Siccome lui è nero, tu ti senti in diritto di irriderlo in quanto scimmia. No, non fa ridere, fa schifo. No, non è innocua goliardia, è un segno di stupidità e di barbarie con pochi eguali. Un po’ come chiamare “mau-mau” chiunque abbia tratti asiatici, africani o sudamericani, stesso livello di idiozia, stessa nausea.
Eppure basta un po’ di coraggio. Prendi il campetto dove giocano due squadre di ragazzini: alle prime intemperanze razziste o violente dei genitori presenti sugli spalti si interrompe il gioco e si invita ad un comportamento civile e positivo, alla terza ammonizione, fine della partita e tutti sotto la doccia. Vittoria a tavolino a chi non ha trasceso, oppure a nessuno in caso di gazzarra. Con tanti saluti alle classifiche cui tanto tiene l’esercito degli aspiranti genitori-del-nuovo-Totti.
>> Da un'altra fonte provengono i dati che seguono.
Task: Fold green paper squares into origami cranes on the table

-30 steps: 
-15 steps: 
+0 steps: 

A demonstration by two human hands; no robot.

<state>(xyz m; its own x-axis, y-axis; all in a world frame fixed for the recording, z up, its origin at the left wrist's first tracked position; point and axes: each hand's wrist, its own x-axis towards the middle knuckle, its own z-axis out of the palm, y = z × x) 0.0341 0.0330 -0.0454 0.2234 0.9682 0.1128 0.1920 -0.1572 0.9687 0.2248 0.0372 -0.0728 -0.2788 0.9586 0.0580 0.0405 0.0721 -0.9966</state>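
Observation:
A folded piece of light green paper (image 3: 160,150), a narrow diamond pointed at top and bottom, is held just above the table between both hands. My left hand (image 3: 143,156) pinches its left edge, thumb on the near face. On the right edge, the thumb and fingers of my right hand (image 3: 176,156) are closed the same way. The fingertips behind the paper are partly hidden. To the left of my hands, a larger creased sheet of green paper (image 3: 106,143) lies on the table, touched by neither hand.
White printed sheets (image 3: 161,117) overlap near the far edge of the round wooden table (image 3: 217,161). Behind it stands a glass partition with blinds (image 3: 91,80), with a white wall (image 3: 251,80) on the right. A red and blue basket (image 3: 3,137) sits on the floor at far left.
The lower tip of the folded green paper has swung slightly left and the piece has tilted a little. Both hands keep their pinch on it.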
Qualcosa di simile lo ha fatto tal Igor Trocchia, allenatore del Pontisola (BG) che la scorsa primavera ha ritirato la sua squadra dal torneo regionale quando ha scoperto che uno dei suoi giocatori era stato insultato da un avversario per il colore della sua pelle. Il Presidente della Repubblica lo ha premiato con l’Ordine al Merito della Repubblica Italiana ed è un gran bel segnale.
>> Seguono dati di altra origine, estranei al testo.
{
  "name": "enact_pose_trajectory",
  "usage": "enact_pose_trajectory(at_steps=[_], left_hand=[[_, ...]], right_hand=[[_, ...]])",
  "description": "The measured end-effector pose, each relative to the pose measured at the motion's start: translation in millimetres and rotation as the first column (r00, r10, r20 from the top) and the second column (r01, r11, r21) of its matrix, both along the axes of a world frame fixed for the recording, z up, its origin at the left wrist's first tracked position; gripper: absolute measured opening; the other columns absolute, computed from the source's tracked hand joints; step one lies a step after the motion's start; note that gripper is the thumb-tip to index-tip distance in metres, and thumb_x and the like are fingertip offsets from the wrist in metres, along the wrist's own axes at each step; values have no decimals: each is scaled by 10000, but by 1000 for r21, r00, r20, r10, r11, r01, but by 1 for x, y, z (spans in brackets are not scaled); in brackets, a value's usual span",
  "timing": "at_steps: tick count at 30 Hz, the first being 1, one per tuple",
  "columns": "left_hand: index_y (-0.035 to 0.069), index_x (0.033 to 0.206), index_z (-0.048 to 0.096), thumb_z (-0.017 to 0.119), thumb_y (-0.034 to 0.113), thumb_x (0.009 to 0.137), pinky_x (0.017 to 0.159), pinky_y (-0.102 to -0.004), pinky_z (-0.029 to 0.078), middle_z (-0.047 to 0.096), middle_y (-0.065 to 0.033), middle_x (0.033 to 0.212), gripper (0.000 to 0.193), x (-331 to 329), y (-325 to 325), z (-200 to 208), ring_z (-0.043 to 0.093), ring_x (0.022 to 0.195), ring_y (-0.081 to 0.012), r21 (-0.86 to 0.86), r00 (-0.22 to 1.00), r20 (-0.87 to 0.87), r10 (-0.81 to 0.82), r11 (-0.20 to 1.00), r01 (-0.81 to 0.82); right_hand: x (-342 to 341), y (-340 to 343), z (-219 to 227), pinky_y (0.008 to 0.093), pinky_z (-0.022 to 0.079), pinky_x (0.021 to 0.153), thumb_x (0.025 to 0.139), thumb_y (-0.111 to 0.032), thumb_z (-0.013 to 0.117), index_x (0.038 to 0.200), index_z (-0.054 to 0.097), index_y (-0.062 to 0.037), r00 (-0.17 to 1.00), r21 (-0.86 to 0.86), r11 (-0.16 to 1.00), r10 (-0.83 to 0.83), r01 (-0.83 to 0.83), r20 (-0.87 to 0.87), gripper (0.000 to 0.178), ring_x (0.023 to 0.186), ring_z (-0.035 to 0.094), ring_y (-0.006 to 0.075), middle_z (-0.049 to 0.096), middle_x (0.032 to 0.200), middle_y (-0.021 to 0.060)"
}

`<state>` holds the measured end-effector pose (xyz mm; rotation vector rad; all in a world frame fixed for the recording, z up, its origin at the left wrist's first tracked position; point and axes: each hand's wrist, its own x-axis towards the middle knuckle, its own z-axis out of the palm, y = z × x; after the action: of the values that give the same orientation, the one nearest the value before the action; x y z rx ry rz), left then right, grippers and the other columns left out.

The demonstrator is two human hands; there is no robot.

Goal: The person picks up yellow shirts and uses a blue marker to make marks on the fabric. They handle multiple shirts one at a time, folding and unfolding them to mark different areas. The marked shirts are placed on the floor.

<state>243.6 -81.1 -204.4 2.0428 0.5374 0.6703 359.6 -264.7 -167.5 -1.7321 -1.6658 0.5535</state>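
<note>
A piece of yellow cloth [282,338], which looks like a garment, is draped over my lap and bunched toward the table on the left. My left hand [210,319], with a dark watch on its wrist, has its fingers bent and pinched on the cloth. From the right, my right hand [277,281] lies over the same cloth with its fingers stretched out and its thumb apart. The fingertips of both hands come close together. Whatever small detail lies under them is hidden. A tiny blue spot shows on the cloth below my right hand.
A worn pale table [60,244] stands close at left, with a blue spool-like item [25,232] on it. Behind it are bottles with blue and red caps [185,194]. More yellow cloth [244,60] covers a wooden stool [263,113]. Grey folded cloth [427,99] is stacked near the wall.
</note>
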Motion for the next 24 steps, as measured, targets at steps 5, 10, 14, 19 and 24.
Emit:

Fatte le debite proporzioni, lo stesso dovrebbe valere su su, fino alle squadre di A. Squadre ritirate e punizioni esemplari a quella la cui tifoseria ha dato il meglio di sé, diciamo così. E’ ora di piantarla di nascondersi dietro il dito delle dichiarazioni ufficiali che poi non portano mai a niente.
E comunque, a proposito di scimmie, è proprio chi tifa a suon di bu-bu-bu che dimostra di non aver fatto una gran strada sul percorso evolutivo. Parenti stretti, insomma.